Klingberg and Benn were both looking dominant early, too. The broadcast was giving Klingberg due credit for his aggressive and productive play last night, and that was well-earned. When the team is finishing their chances, you start to really appreciate everything John Klingberg does to create those chances in the first place. When they aren’t scoring, you start to doubt him, and I suspect he was doubting himself as well for some of this year. Score the danged goals, Dallas Stars.
In two games, it’s hard to say that the Stars look like they’re missing Cody Eakin. They have only surrendered three goals in six regulation periods, and you should win games when you’re giving up only 1.5 goals per game. Antti Niemi, of course, has been good in both of those games, but even Lindy Ruff knows that Eakin hasn’t been himself this year. And if there’s one thing more painful that not impacting the game when you’re in the lineup, it is not being missed when you’re out of it. Hopefully Eakin can find himself again in his final two press box days.
Stephen Johns turned hard into a backing-up Brett Ritchie just across the offensive blue line, and Johns looked hurt getting up after the collision. But just like Oduya a few days ago, Johns returned for the third period. Dallas really needs to protect their right-handed defenders better.
Jiri Hudler chose a winding path to where he shot the puck, and it was maddening, at first. Is Hudler determined to be the new Czech winger who turns down shots in crowd-maddening ways? I wouldn’t put it past him, but Jason Spezza did put it past Allen. The rebound, that is.
I’ve really liked Tyler Seguin’s game in the defensive zone this season, but he lost his man on the Blues’ second goal, and there’s not really much else to be said. Patrik Berglund should not have been open. There wasn’t clear interference (despite the long review), and the Stars’ chose to spend their timeout watching a lot of replays of the goal. Maybe that was a bit of Ruff having his goalie’s back, or maybe it was just a “I doubt we’ll need this timeout given how anemic the Blues look.” Oh well. Timeouts really aren’t that important, if we’re honest. I’d challenge almost any potential interference.
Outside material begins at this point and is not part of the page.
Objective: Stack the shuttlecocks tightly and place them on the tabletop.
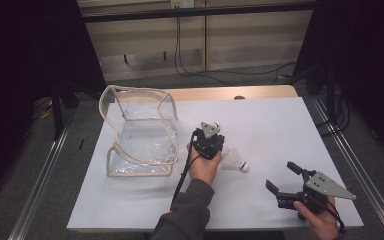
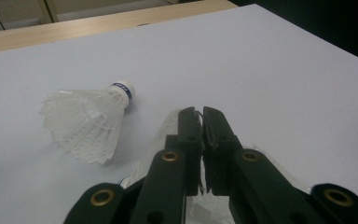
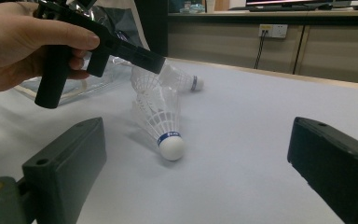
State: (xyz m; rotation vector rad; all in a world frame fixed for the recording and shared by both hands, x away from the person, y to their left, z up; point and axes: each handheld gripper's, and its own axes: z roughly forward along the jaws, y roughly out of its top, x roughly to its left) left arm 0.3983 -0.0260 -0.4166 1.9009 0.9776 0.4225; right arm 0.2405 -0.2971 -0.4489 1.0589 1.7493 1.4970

The game was much more boring in the final third of regulation, and that was the most maddening thing of all. The Blues were determined to strangle the game and get a road point, and that meant a tight game with tons of icing, high flips (or “flippers”), and dumped-in pucks at the end of a shift. But the Stars still exposed the Blues a couple of times, and Johnny Oduya matched his defense partner’s crossbar from earlier in the game. The Stars could have won this game, but they did not do that.
I still can’t play the Blues (vicariously) without feeling them after the playoffs. And this really felt like how the Stars would lose a playoff game this year, if they be so lucky as to get there. The offense isn’t scoring enough, even if the Blues were playing a defense-first game tonight. Dallas had their chances, and they limited those of the Blues. But St. Louis capitalized on a greater percentage of theirs, and that meant that Dallas had to take that long, ominous march back out onto the ice for overtime. It’s like the new version of the Green Mile. Hey, that was a great movie, if you don’t count the regular instances of immense grief and loss. Now, what does that remind you of?